Caldwell has not yet made any moves into the market, biding his time as he works through the markets and collects his thoughts. Sectors that have been hit hard like travel – be it hotels, cruises and airlines – are not areas he typically invests in. An analyst on Air Canada when it came out, he saw how the high costs meant it had to keep its planes moving constantly to avoid a significant financial hit.
Real estate is a possibility but he wants to see how that plays out. He views REITS as having a big problem, with many apartment building owners struggling to collect rent. The relative success of working from home may also result in companies looking to be more efficient and reduce office space.
The financial services, however, look a more immediately appealing prospect. With the lessons and cushions put in place after 2008, the U.S. banks “will get through it”, while in Canada, the big banks are a “protected species” and highly unlikely to cut their dividends.
He said: “We made a lot of money on the Canadian banks in the financial crisis, taking the view that they would not cut their dividends, because that in Canada is almost sacrosanct.”
And then there is energy, which has been pummelled by the impact of COVID-19 and an untimely price war.
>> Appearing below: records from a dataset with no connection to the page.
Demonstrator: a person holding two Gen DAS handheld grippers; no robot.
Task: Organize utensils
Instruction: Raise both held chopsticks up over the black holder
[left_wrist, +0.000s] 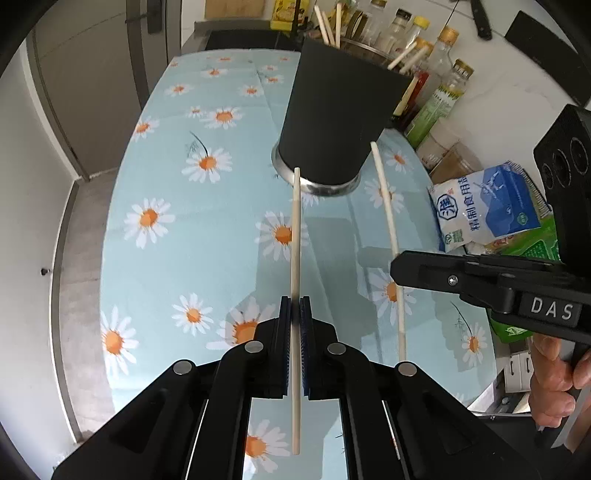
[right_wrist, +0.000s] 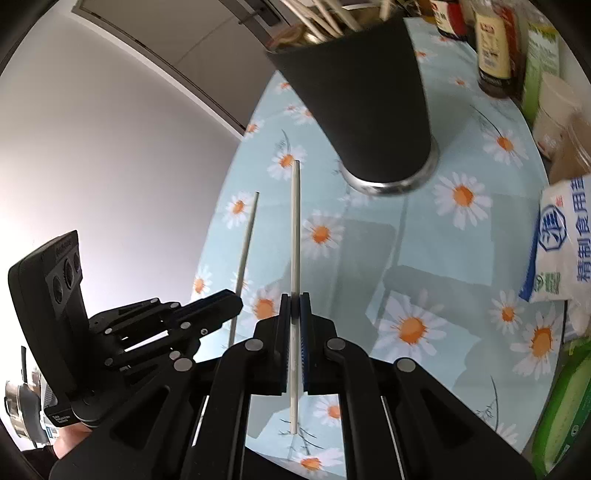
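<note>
Each gripper holds one pale chopstick above the daisy-print table. My left gripper (left_wrist: 295, 301) is shut on a chopstick (left_wrist: 296, 236) whose tip points at the base of the black utensil cup (left_wrist: 341, 118). My right gripper (right_wrist: 294, 297) is shut on the other chopstick (right_wrist: 295, 221), aimed left of the cup (right_wrist: 369, 103). In the left wrist view the right gripper (left_wrist: 397, 264) comes in from the right with its chopstick (left_wrist: 386, 206) close to the cup's side. The left gripper (right_wrist: 236, 301) and its chopstick (right_wrist: 245, 240) show at the left of the right wrist view. Several chopsticks (left_wrist: 330, 22) stand in the cup.
Bottles and jars (left_wrist: 439, 74) line the table's far right edge. A white and blue salt bag (left_wrist: 487, 205) and a green packet (right_wrist: 565, 402) lie at the right. The table's curved left edge (left_wrist: 110, 229) drops off to the floor. A hand (left_wrist: 557, 380) grips the right tool.
</note>
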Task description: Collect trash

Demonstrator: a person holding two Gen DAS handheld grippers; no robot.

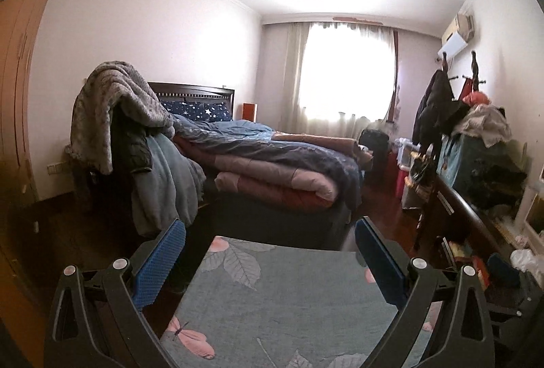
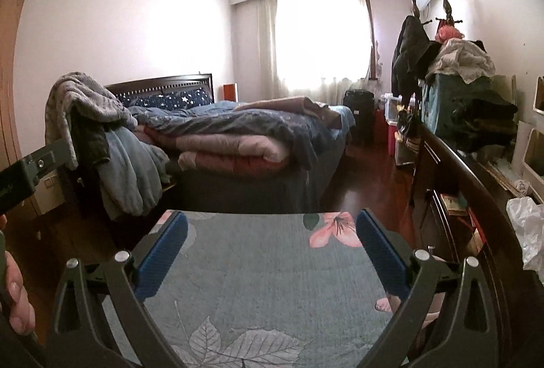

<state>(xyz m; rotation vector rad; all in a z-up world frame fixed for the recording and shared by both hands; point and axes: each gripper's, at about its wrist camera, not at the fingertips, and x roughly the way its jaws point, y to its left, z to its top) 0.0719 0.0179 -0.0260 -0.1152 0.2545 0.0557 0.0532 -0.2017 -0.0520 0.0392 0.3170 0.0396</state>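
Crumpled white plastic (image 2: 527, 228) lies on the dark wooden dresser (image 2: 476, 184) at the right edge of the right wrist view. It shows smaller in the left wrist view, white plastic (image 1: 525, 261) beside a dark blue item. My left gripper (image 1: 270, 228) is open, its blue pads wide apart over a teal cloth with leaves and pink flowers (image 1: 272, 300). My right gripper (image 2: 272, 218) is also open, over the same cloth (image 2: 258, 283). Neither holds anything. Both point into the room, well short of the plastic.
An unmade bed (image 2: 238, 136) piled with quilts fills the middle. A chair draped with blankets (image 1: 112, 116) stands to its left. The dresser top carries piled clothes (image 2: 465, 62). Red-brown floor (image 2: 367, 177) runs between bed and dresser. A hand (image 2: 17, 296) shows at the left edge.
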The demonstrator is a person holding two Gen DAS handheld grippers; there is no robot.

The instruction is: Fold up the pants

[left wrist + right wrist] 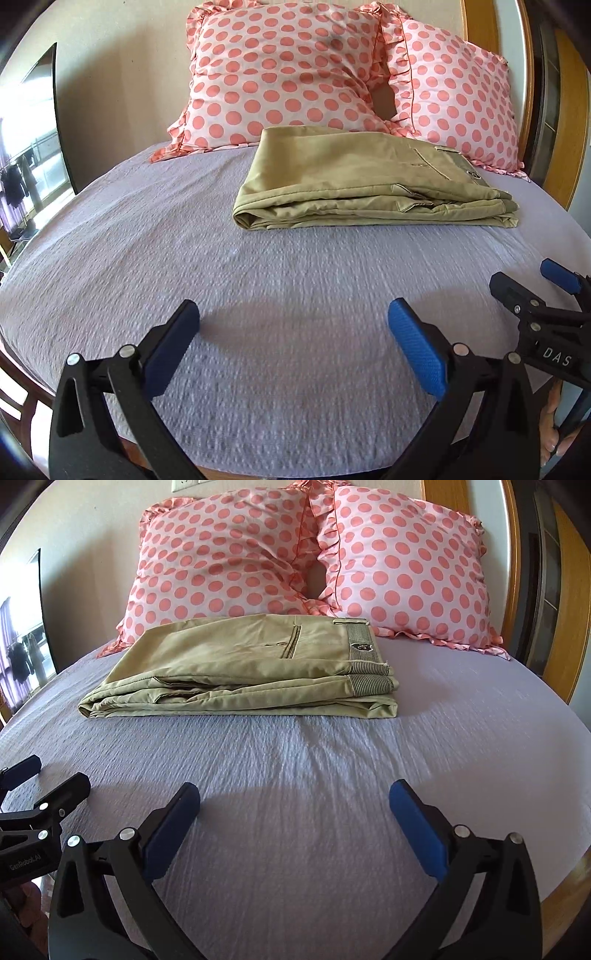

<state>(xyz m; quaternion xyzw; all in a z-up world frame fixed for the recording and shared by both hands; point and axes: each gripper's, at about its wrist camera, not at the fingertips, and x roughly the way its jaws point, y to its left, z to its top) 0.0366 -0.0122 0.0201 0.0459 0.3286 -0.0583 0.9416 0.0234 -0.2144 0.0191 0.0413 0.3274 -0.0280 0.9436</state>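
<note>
Khaki pants (369, 181) lie folded in a flat stack on the lavender bedspread (258, 280), just in front of the pillows; they also show in the right wrist view (243, 668), waistband to the right. My left gripper (293, 317) is open and empty, hovering over the bedspread well short of the pants. My right gripper (294, 799) is open and empty, also near the front of the bed. The right gripper shows at the right edge of the left wrist view (532, 280), and the left gripper at the left edge of the right wrist view (48, 775).
Two pink polka-dot pillows (280, 74) (454, 96) lean against the wall behind the pants. A wooden bed frame (569, 890) borders the right side. A dark-framed mirror or window (33, 122) stands at the left.
</note>
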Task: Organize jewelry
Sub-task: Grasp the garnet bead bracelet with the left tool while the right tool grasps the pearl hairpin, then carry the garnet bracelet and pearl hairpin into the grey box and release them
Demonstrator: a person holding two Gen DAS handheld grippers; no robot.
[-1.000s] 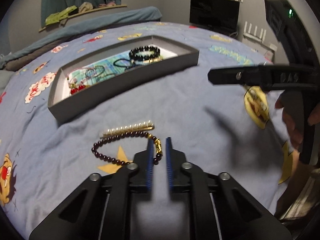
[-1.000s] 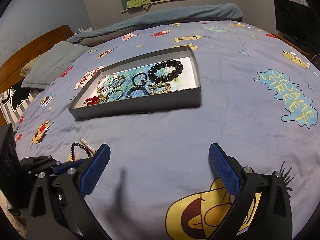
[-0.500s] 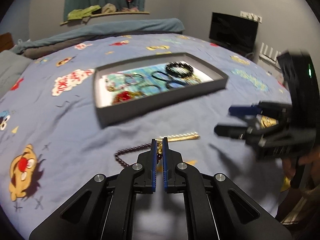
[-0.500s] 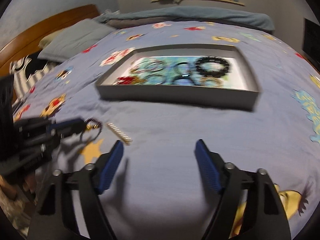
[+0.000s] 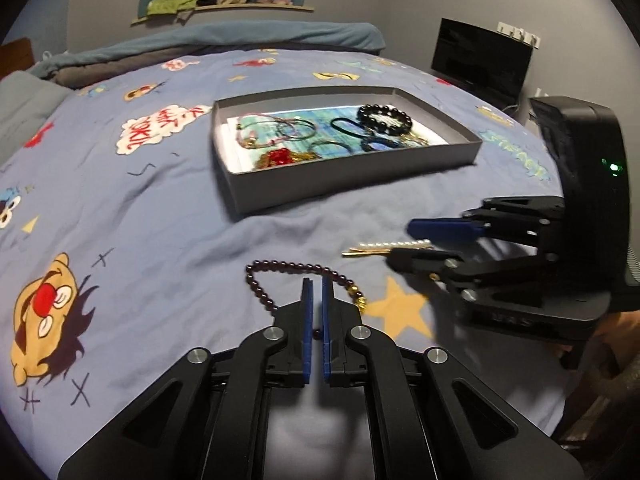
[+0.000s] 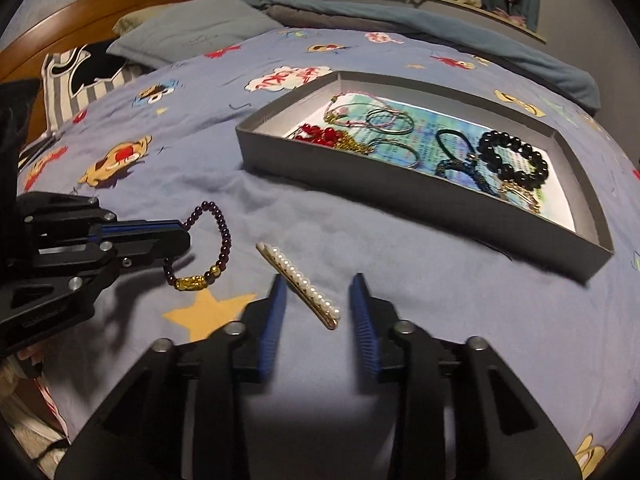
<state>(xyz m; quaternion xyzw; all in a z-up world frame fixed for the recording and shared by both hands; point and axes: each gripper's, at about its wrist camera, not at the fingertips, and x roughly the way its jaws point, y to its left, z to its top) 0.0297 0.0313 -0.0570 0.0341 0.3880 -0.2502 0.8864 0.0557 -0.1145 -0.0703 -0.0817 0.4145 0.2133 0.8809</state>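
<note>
Your left gripper (image 5: 314, 286) has closed from a narrow gap onto the dark bead bracelet (image 6: 218, 236), pinching it above the bed (image 6: 360, 232). Your right gripper (image 6: 318, 300), spread well apart a second ago and off to the side, has narrowed and now straddles the pearl hair clip (image 6: 298, 282). Both pieces remain outside the grey tray (image 6: 400, 188), so two carries remain.

One grey tray (image 6: 420, 196) on the bed. One dark bead bracelet (image 6: 219, 240) and one pearl hair clip (image 6: 300, 282) outside it. Two grippers.
</note>
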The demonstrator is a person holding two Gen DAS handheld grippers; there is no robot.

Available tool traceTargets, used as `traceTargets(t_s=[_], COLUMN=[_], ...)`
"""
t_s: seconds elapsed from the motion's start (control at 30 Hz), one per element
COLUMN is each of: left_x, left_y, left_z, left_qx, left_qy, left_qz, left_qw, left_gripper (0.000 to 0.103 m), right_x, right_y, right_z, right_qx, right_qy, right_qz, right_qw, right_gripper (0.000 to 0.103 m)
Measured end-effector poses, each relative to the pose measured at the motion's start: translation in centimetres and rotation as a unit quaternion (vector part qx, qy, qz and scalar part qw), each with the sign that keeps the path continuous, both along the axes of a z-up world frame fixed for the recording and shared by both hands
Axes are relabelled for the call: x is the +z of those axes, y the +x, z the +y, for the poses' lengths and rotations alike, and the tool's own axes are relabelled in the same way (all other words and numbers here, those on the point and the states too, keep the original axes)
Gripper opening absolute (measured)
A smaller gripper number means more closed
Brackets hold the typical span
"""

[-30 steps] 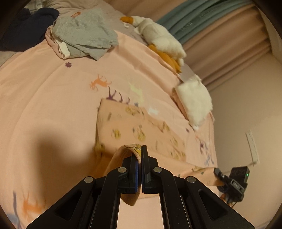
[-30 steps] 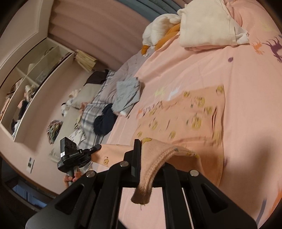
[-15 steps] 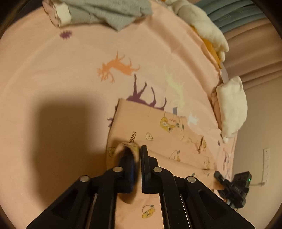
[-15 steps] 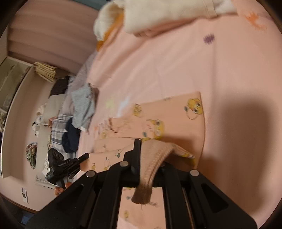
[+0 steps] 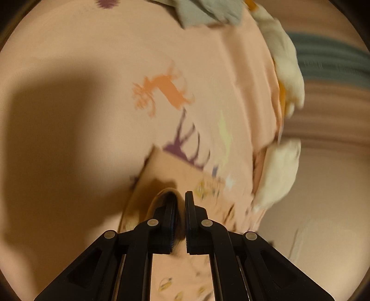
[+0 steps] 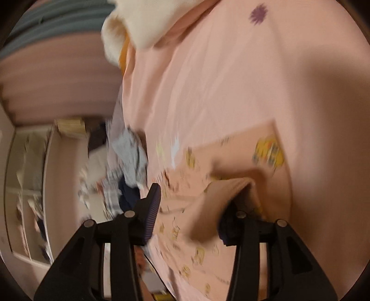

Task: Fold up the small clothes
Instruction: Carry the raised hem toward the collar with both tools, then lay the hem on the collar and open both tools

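On the pink bedsheet [image 5: 97, 76] with animal prints lies the small peach garment [image 6: 233, 162], printed with yellow cartoon figures, and both grippers are low over its near edge. The left gripper [image 5: 181, 201] has its jaws pressed together on a fold of this garment; the cloth curls up over the left finger. The right gripper [image 6: 196, 201] has just been opening its jaws, and now they stand well apart. A ribbed hem of the garment is draped over its right finger, and the left pad does not touch the cloth. Both views are blurred. Farther on the bed I can see a grey garment [image 5: 203, 11] and a cream folded cloth [image 5: 277, 171] near the edge. A white and orange soft toy [image 5: 286, 71] lies beside the curtain [image 5: 333, 129].
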State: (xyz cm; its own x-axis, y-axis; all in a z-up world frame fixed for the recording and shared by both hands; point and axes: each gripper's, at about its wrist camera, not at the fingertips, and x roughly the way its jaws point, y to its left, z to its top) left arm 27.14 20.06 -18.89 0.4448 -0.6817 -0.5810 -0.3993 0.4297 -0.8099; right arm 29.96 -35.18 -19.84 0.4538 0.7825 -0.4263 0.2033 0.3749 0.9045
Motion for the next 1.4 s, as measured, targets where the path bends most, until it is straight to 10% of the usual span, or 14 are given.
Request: traceTargets(t_s=[0.27, 0.4, 0.57, 0.7, 0.9, 1.03, 1.13, 1.3, 1.4], left_x=[0.8, 2.5, 5.0, 6.3, 5.2, 2.9, 3.0, 4.9, 5.2], left_y=[1.3, 1.1, -0.5, -2.4, -4.1, -2.2, 1.0, 4.4, 3.3], left_z=[0.1, 1.0, 1.2, -2.3, -11.3, -15.2, -15.4, -12.5, -11.3], left_qx=[0.000, 0.011, -0.017, -0.105, -0.273, -0.310, -0.263, -0.142, -0.145], left_qy=[0.008, 0.067, 0.170, 0.253, 0.371, 0.410, 0.417, 0.347, 0.337], left_qz=[-0.011, -0.020, -0.053, -0.097, -0.151, -0.140, -0.148, -0.144, -0.149], left_qw=[0.9999, 0.9975, 0.9838, 0.9567, 0.8745, 0.8462, 0.8574, 0.9159, 0.9180], left_gripper=[0.004, 0.075, 0.075, 0.073, 0.037, 0.037, 0.037, 0.037, 0.037], right_x=[2.5, 5.0, 7.3, 6.3, 3.5, 2.1, 2.3, 4.8, 6.2], right_y=[-1.3, -2.8, -4.7, -6.1, -5.1, -2.2, 0.3, 3.7, 2.8], right_z=[-1.7, -1.3, 1.9, 6.4, 12.9, 16.2, 16.4, 13.7, 11.6], right_qx=[-0.033, 0.002, 0.091, 0.181, 0.275, 0.296, 0.264, 0.154, 0.142], right_qy=[-0.047, -0.106, -0.169, -0.253, -0.333, -0.383, -0.386, -0.364, -0.350], right_qz=[-0.051, -0.103, -0.161, -0.168, -0.176, -0.184, -0.181, -0.183, -0.193], right_qw=[0.997, 0.989, 0.968, 0.936, 0.885, 0.855, 0.865, 0.900, 0.906], right_gripper=[0.045, 0.045, 0.044, 0.023, 0.012, 0.010, 0.007, 0.015, 0.016])
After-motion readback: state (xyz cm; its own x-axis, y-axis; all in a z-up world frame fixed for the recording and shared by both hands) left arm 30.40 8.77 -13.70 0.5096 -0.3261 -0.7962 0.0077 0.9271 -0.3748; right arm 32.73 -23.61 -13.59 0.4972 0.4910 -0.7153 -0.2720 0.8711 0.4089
The "fundamentals are terrible" and Caldwell believes that, even now, when he drives to the office in his pick-up, more cars are slowly filling the road and quarantine is breaking down. It suggests a rebound in demand.
“I was joking that my cup of coffee cost more than a barrel of Western Canadian Select oil! So, there may be an opportunity there from time to time."
He added: “I have some reasonable cash reserves. I did sell little bits on the way down. Urbana, one of the companies that I manage, is a publicly traded investment company and has no debt. We have lots of cash and we have lots of borrowing power. When I want to turn around and do some buying, I can but I'm just not there yet. I'm looking through the numbers, sorting my thoughts. We’re looking at the market a day at a time to wait for a break – and we are seeing little cracks of sunlight.”